An “Extra” Day for Tax Filing?

January 5, 2010 ( – Even though April 15 falls on a Friday this year, the Internal Revenue Service (IRS) says that individual taxpayers will have until April 18 to file your tax return.


That’s because Emancipation Day, a holiday observed in the District of Columbia, falls this year on Friday, April 15. The IRS notes that, by law, District of Columbia holidays impact tax deadlines in the same way that federal holidays do; “therefore, all taxpayers will have three extra days to file this year” (and yes, taxpayers requesting an extension will have until October 17 to file their 2010 tax returns).

The IRS expects to receive more than 140 million individual tax returns this year, with most of those being filed by the April 18 deadline.

Some of those looking to get an early start may have to cool their heels.  The IRS notes that tax law changes enacted by Congress and signed by President Obama in December mean some people need to wait until mid- to late February to file their tax returns in order to give the IRS time to reprogram its processing systems. 

According to the IRS, those who need to wait to file include:

  • Taxpayers Claiming Itemized Deductions on Schedule A. Itemized deductions include mortgage interest, charitable deductions, medical and dental expenses as well as state and local taxes (add link to Schedule A). In addition, itemized deductions include the state and local general sales tax deduction that was also extended and which primarily benefits people living in areas without state and local income taxes. Because of late Congressional action to enact tax law changes, anyone who itemizes and files a Schedule A will need to wait to file until mid- to late February.
  • Taxpayers Claiming the Higher Education Tuition and Fees Deduction. This deduction for parents and students – covering up to $4,000 of tuition and fees paid to a post-secondary institution – is claimed on Form 8917. However, the IRS emphasized that there will be no delays for millions of parents and students who claim other education credits, including the American Opportunity Tax Credit extended last month and the Lifetime Learning Credit.
  • Taxpayers Claiming the Educator Expense Deduction. This deduction is for kindergarten through grade 12 educators with out-of-pocket classroom expenses of up to $250. The educator expense deduction is claimed on Form 1040, Line 23 and Form 1040A, Line 16.

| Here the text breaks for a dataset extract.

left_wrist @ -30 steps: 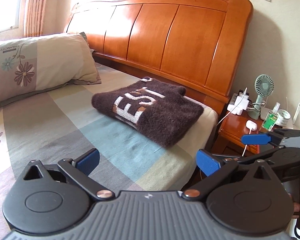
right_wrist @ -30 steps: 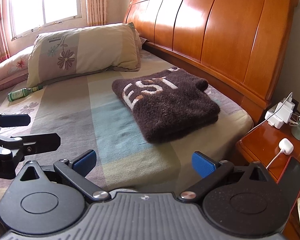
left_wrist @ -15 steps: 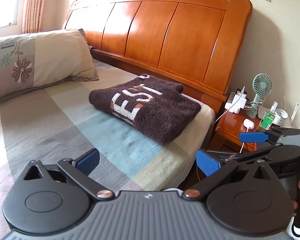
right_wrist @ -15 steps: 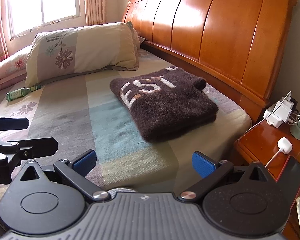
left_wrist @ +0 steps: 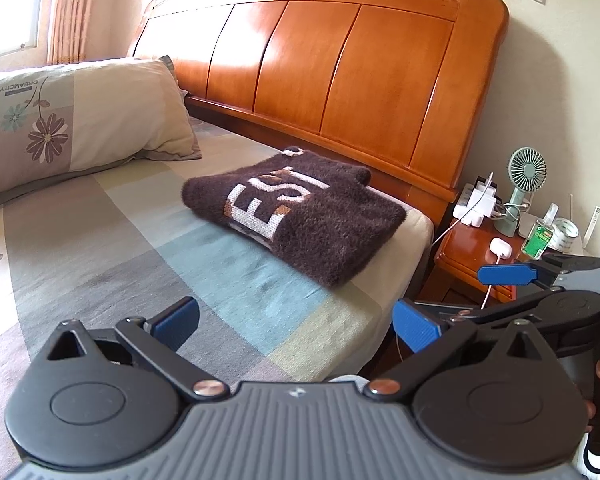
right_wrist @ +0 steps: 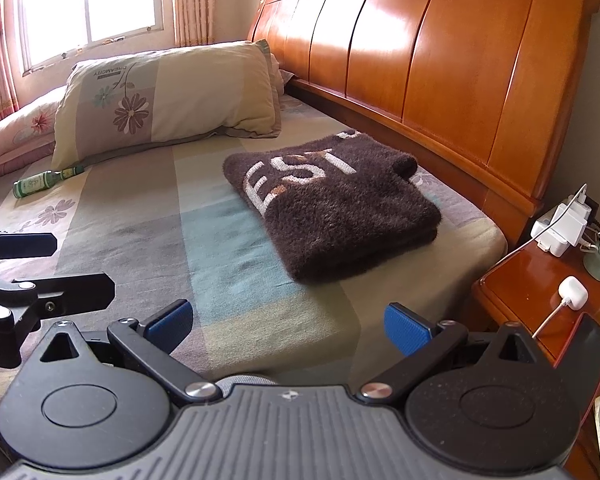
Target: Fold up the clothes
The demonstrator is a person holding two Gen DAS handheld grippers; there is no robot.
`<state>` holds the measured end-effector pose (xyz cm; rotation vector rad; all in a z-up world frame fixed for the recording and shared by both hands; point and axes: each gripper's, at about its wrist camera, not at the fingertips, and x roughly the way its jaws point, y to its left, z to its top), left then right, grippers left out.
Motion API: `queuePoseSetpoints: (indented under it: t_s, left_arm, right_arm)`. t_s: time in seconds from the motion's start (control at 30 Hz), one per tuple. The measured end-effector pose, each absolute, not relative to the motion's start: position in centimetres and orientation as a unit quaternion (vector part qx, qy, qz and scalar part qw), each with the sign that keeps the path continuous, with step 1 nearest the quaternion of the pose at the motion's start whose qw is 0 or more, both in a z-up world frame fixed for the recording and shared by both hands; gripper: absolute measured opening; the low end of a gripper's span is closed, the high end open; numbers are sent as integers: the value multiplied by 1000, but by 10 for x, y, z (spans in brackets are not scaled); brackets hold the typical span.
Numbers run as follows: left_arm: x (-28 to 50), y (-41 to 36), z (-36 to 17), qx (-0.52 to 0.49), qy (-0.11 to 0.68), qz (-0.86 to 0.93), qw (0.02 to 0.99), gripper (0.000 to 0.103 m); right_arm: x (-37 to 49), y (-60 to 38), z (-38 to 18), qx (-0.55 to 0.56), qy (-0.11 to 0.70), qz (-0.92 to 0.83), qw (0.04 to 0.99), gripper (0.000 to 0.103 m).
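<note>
Over the last 1 s I backed both grippers off slightly. Left gripper (left_wrist: 296,320) and right gripper (right_wrist: 288,326) were spread, empty. Sweater (right_wrist: 332,204) sat folded mid-frame on the bed (right_wrist: 148,232), by the headboard (right_wrist: 440,60). Fold looked done.

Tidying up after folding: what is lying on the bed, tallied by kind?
Folded brown sweater: 1
Floral pillow: 1
Green bottle: 1
Total: 3, counting only what these views show.
</note>
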<state>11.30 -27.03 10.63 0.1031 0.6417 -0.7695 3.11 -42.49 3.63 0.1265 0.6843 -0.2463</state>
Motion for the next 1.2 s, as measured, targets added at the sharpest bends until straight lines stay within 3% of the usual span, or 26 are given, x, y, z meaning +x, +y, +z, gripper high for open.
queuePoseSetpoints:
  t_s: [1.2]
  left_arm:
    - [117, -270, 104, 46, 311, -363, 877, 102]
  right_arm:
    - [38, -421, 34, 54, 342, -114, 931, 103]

The IRS will announce a specific date in the near future when it can start processing tax returns impacted by the recent tax law changes. It noted that, in the interim, “taxpayers affected by these tax law changes can start working on their tax returns, but they should not submit their returns until IRS systems are ready to process the new tax law changes”.

Note also that this is the first filing season that tax packages will not be mailed to individuals or businesses (though, since last year the IRS notes that only 8% of individuals who filed tax returns received tax packages in the mail, most of us have already experienced that change). Taxpayers can still get any forms and instructions they need online at, or they can visit local IRS offices or participating libraries and post offices.